TASK STATEMENT:
What lines in the records below contain the string "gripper"? Copy every one.

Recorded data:
--------
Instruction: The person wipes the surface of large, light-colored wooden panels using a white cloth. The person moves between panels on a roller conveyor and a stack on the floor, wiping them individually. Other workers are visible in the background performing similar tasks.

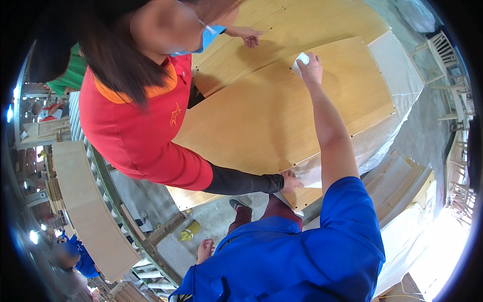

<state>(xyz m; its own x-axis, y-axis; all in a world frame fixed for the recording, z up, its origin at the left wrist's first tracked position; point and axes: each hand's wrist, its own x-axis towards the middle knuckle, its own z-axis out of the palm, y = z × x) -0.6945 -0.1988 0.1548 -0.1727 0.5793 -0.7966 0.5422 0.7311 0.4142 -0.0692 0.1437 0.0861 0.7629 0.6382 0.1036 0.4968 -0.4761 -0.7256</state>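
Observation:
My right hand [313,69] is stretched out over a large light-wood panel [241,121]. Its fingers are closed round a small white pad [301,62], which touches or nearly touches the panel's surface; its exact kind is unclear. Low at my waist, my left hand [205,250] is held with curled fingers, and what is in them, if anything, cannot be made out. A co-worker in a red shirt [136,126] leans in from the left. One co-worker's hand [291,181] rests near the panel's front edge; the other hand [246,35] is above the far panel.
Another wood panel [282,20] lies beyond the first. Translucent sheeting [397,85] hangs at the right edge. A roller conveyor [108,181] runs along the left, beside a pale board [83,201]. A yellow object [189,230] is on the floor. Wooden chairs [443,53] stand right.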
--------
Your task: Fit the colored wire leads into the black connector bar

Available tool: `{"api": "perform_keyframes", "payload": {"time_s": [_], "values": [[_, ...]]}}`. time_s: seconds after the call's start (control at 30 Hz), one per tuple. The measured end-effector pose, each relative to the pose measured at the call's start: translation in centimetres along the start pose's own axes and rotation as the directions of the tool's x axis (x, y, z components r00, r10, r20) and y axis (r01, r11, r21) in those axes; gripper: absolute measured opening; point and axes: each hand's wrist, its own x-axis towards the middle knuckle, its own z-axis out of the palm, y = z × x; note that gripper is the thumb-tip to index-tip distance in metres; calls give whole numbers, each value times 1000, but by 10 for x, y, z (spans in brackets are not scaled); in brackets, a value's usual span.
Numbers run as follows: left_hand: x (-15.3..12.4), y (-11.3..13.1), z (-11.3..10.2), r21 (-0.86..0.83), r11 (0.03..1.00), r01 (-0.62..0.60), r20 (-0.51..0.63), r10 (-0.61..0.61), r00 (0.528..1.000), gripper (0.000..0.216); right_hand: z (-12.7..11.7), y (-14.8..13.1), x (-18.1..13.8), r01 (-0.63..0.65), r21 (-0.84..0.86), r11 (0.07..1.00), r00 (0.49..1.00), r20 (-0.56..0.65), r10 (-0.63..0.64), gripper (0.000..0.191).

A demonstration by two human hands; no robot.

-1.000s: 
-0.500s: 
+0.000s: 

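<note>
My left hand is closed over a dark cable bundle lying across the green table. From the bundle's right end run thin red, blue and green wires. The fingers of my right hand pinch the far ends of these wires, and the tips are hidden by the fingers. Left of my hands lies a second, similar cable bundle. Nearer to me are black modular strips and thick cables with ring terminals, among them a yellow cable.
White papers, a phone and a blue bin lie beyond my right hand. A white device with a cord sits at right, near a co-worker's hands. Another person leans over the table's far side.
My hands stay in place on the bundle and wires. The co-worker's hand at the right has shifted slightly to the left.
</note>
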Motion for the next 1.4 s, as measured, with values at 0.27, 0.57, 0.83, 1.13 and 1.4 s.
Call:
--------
EXPECTED OUTPUT:
Available tool: `{"api": "perform_keyframes", "payload": {"time_s": [_], "values": [[_, ...]]}}`. time_s: seconds after the call's start (control at 30 Hz), one per tuple. The measured end-effector pose, each relative to the pose measured at the call's start: translation in centimetres along the start pose's own axes and rotation as the directions of the tool's x axis (x, y, z components r00, r10, r20) and y axis (r01, r11, r21) in those axes; gripper: absolute measured opening; point and axes: each hand's wrist, its own x-axis towards the middle knuckle, its own z-axis out of the palm, y = z × x; note that gripper is the thumb-tip to index-tip distance in metres; calls give whole numbers, each value times 1000, but by 10 for x, y, z (spans in brackets are not scaled); in brackets, a value's usual span.
Numbers run as follows: left_hand: x (-15.3..12.4), y (-11.3..13.1), z (-11.3..10.2), r21 (-0.86..0.83), r11 (0.03..1.00), r01 (-0.62..0.60), r20 (-0.51..0.63), r10 (-0.61..0.61), r00 (0.528..1.000), gripper (0.000..0.216); right_hand: z (-12.7..11.7), y (-14.8..13.1), x (-18.1..13.8), r01 (-0.63..0.65), r21 (-0.84..0.86), r11 (0.07..1.00), r00 (0.49..1.00), r20 (-0.56..0.65), r10 (-0.63..0.64), gripper (0.000..0.191).

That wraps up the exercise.